As one of the 50 United States, Alaska is a major outlier in so many ways. It’s the furthest north, west, and counting the points of the Aleutian Islands across the International Date Line, it’s also the furthest east. It’s by far the largest state by area, comprising more square miles than the next three largest combined. To hammer home the point, the capital city Juneau technically takes up more area than the entirety of Rhode Island. Alaska doesn’t have counties. Instead, it is divided up into 10 boroughs. The list of unique facts about Alaska goes on.
Over 2 million people visit Alaska each year, fueling a thriving tourism industry that makes up a large part of the state economy. Many people are interested in the beauty of the landscape and the experience of the bright summer or the northern lights in the winter. However, as the most sparsely populated state, not many people know what it’s like to live there.
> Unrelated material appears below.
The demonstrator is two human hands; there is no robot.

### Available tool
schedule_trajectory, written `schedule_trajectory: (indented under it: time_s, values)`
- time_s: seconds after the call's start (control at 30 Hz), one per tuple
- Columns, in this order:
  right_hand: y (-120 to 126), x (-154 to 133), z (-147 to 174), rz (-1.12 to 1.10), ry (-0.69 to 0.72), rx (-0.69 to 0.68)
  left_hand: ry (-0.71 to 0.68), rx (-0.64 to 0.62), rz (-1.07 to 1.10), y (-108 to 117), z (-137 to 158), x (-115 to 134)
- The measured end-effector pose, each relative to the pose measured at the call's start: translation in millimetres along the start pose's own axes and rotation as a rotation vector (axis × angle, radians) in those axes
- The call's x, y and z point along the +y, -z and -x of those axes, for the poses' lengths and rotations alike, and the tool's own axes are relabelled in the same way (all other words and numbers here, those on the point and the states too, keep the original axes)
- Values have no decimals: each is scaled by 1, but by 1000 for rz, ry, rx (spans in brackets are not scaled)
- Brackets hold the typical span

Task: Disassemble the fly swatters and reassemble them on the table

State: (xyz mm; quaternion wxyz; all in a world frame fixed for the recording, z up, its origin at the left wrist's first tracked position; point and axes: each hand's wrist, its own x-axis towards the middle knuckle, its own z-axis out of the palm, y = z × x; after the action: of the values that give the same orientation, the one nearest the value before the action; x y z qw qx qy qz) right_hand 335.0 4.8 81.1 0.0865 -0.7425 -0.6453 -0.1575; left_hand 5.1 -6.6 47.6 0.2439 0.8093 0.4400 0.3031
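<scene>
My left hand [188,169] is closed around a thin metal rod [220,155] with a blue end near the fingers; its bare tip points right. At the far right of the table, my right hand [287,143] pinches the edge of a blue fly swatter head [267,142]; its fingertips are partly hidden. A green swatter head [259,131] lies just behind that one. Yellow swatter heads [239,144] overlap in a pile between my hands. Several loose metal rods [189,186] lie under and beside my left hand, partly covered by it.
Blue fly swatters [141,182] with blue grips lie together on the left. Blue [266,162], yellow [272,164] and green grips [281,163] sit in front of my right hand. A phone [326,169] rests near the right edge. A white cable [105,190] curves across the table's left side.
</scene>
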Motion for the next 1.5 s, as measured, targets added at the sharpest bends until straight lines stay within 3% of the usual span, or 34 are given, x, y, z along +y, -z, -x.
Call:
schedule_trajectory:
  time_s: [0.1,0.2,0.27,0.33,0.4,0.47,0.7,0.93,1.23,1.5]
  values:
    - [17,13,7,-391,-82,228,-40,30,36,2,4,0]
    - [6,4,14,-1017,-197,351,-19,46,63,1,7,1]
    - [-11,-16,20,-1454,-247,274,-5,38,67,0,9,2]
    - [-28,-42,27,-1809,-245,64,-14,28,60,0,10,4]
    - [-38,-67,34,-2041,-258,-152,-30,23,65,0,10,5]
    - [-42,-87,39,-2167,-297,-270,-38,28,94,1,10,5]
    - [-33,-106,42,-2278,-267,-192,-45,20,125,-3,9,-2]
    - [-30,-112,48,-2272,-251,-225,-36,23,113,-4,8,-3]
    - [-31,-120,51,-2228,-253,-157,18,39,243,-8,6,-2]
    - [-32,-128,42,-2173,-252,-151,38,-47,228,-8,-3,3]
If you’re someone from the lower 48 (or anywhere else for that matter), and you’re planning on making the move up to The Last Frontier, here are the top 19 exciting things to know about what it’s really like living in Alaska.
Table of Contents:
- 1. It’s cold
- 2. There’s Rain and Snow, but it Depends on the Location
- 3. There Aren’t Many People for Such a Huge Area
- 4. Housing Costs are Lower than Average
- 5. The Wildlife is Diverse
- 6. Indigenous Culture has a Large Influence
- 7. The People Value Individual Freedom
- 8. The Economy is Built on the Natural Resources
- 9. The Cost of Goods Will Give You Sticker Shock
- 10. There’s Plenty to do
- 11. The Crime Rate is High
- 12. People Know their History
- 13. Summer’s Light is Extreme…
- 14. …As is Winter’s Darkness
- 15. The Northern Lights are Spectacular
- 16. Traveling Between Cities can be Complicated
- 17. The Public Schools are Unique
- 18. The National Parks are Stunning
- 19. There’s No One Size Fits All
1. It’s cold
A state spanning 665,384 square miles is bound to have an incredible range of weather across its regions. As one might expect, interior cities toward the middle of the state such as Fairbanks can often reach 90 degrees Fahrenheit during the summer months, but the northern coastal areas average only between 40-60 degrees at their warmest.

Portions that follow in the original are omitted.